Your assignment:
Copy each line of the data below exactly, leaving out pictures.

Dataset content:
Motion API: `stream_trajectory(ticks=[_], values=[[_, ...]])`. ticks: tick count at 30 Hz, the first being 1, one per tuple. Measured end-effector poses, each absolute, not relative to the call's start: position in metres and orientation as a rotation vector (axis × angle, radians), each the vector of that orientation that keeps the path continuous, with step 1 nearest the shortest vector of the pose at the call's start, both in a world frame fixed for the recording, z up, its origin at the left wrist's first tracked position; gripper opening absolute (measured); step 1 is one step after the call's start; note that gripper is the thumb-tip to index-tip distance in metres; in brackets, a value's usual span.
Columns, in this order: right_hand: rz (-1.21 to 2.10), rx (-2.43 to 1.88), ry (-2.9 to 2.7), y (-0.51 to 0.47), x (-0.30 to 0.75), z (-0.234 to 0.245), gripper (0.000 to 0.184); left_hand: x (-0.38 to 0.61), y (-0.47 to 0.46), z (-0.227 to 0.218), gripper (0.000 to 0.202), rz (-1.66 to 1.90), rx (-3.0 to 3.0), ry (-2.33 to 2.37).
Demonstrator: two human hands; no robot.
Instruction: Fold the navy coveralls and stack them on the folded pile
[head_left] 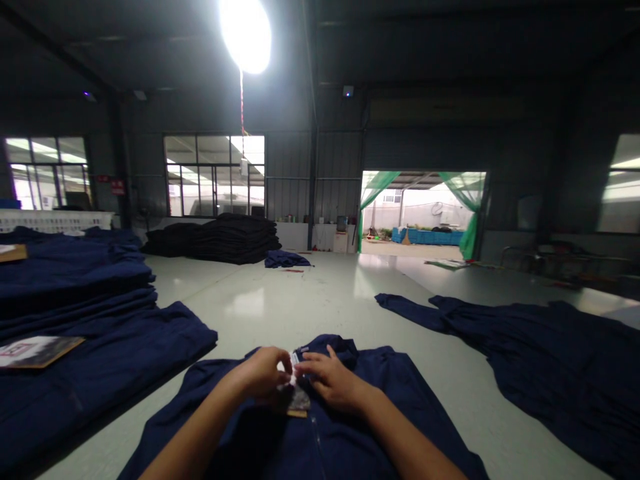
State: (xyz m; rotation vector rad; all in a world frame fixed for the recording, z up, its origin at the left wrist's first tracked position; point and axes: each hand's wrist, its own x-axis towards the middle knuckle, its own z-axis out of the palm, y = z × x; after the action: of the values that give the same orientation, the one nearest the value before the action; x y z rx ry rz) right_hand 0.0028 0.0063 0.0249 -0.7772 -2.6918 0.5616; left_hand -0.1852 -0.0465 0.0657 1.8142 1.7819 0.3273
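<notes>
A navy jacket (350, 427) lies spread flat on the pale floor (310, 300) at the bottom centre of the frame. Its collar points away from the person, which likely keeps the neck opening within easy reach. Both hands meet there. The left hand (264, 377) pinches a small paper tag (299, 400) (print too small to read), while the right hand (334, 381) rests loosely spread, its fingertips steadying the tag against the cloth. Stacked navy garments (75, 300) sit at left, another garment (550, 353) at right.

Large garment workshop hall: dark metal walls, wide pale work surface (300, 293), stacks of folded navy clothes (75, 280), dark fabric piles (225, 240), bright hanging lamp (245, 33), open doorway (420, 213) with green netting.
</notes>
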Motion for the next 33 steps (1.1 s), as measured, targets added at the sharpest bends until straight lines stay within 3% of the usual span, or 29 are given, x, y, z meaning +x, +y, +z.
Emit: stream_trajectory(ticks=[3, 7, 12, 18, 23, 30, 33], values=[[0.371, -0.776, -2.672, 0.002, 0.001, 0.027, 0.044, -0.182, -0.04, 0.056, 0.032, 0.43, 2.196, 1.949], [0.12, -1.094, -2.636, -0.001, 0.005, 0.03, 0.04, -0.177, -0.039, 0.041, 0.048, 0.13, 2.296, 1.798], [0.314, -1.779, -2.524, 0.007, 0.015, 0.018, 0.064, -0.177, -0.041, 0.029, 0.055, 0.011, 2.111, 1.872], [0.51, -1.787, -2.51, 0.029, 0.027, -0.002, 0.063, -0.191, -0.024, 0.009, 0.054, 0.132, 2.078, 1.948], [0.417, -1.816, -2.468, 0.037, 0.023, -0.012, 0.058, -0.198, -0.013, 0.001, 0.055, 0.195, 2.02, 1.943], [0.568, -1.72, -2.609, 0.033, 0.037, 0.009, 0.055, -0.212, -0.025, 0.033, 0.061, 0.133, 1.992, 1.879], [0.328, -1.811, -2.589, 0.029, 0.058, 0.016, 0.067, -0.237, -0.042, 0.04, 0.063, 0.11, 2.014, 1.984]])
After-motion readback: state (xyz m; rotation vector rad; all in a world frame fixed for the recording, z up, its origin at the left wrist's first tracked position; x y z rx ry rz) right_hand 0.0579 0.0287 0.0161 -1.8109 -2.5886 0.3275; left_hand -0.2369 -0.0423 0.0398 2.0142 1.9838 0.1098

Response:
Motion API: `stream_trajectory(ticks=[_], values=[[_, ...]])`. ticks: tick count at 30 Hz, the first being 1, one per tuple. Measured end-effector poses, each absolute, not relative to the call's start: position in metres and orientation as a rotation vector (axis × angle, radians), each the vector of that orientation that keeps the path continuous, with step 1 nearest the shortest vector of the pose at the call's start, both in a world frame fixed for the recording, z up, its origin at the left wrist's first tracked position; gripper opening absolute (measured); step 1 is one step after the call's start; note that gripper is the thumb-tip to index-tip distance in metres; in brackets, a value's usual span.
Columns, in this order: right_hand: rz (-1.21 to 2.10), rx (-2.43 to 1.88), ry (-2.9 to 2.7), y (-0.51 to 0.47), x (-0.30 to 0.75), z (-0.234 to 0.245), gripper (0.000 to 0.184); left_hand: x (-0.38 to 0.61), y (-0.47 to 0.46), z (-0.227 to 0.218), gripper (0.000 to 0.202), rz (-1.66 to 1.90), rx (-3.0 to 3.0), ry (-2.33 to 2.37).
Demonstrator: two human hands; no robot.
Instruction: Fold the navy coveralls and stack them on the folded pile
[head_left] 
State: (xyz m; rotation vector rad; all in a world frame fixed for the recording, z up, its origin at the left wrist's first tracked position; point and axes: each hand's wrist, its own x-axis towards the middle knuckle, its own z-axis out of the palm, y = z × x; after the action: of the values that give the same orientation, the one nearest the value before the action; x y z rx ry rz) right_hand 0.0028 0.0063 0.0249 -0.7772 -2.6918 0.5616; left_hand -0.1852 -0.0465 0.0657 1.8142 1.7819 0.3273
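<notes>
A navy jacket (350, 427) lies spread flat on the pale floor (310, 300) at the bottom centre of the frame. Its collar points away from the person, which likely keeps the neck opening within easy reach. Both hands meet there. The left hand (264, 377) pinches a small paper tag (299, 400) (print too small to read), while the right hand (334, 381) rests loosely spread, its fingertips steadying the tag against the cloth. Stacked navy garments (75, 300) sit at left, another garment (550, 353) at right.

Large garment workshop hall: dark metal walls, wide pale work surface (300, 293), stacks of folded navy clothes (75, 280), dark fabric piles (225, 240), bright hanging lamp (245, 33), open doorway (420, 213) with green netting.
</notes>
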Motion for the next 33 steps (1.1 s), as measured, targets added at the sharpest bends until straight lines stay within 3% of the usual span, or 29 are given, x, y, z meaning +x, +y, +z.
Emit: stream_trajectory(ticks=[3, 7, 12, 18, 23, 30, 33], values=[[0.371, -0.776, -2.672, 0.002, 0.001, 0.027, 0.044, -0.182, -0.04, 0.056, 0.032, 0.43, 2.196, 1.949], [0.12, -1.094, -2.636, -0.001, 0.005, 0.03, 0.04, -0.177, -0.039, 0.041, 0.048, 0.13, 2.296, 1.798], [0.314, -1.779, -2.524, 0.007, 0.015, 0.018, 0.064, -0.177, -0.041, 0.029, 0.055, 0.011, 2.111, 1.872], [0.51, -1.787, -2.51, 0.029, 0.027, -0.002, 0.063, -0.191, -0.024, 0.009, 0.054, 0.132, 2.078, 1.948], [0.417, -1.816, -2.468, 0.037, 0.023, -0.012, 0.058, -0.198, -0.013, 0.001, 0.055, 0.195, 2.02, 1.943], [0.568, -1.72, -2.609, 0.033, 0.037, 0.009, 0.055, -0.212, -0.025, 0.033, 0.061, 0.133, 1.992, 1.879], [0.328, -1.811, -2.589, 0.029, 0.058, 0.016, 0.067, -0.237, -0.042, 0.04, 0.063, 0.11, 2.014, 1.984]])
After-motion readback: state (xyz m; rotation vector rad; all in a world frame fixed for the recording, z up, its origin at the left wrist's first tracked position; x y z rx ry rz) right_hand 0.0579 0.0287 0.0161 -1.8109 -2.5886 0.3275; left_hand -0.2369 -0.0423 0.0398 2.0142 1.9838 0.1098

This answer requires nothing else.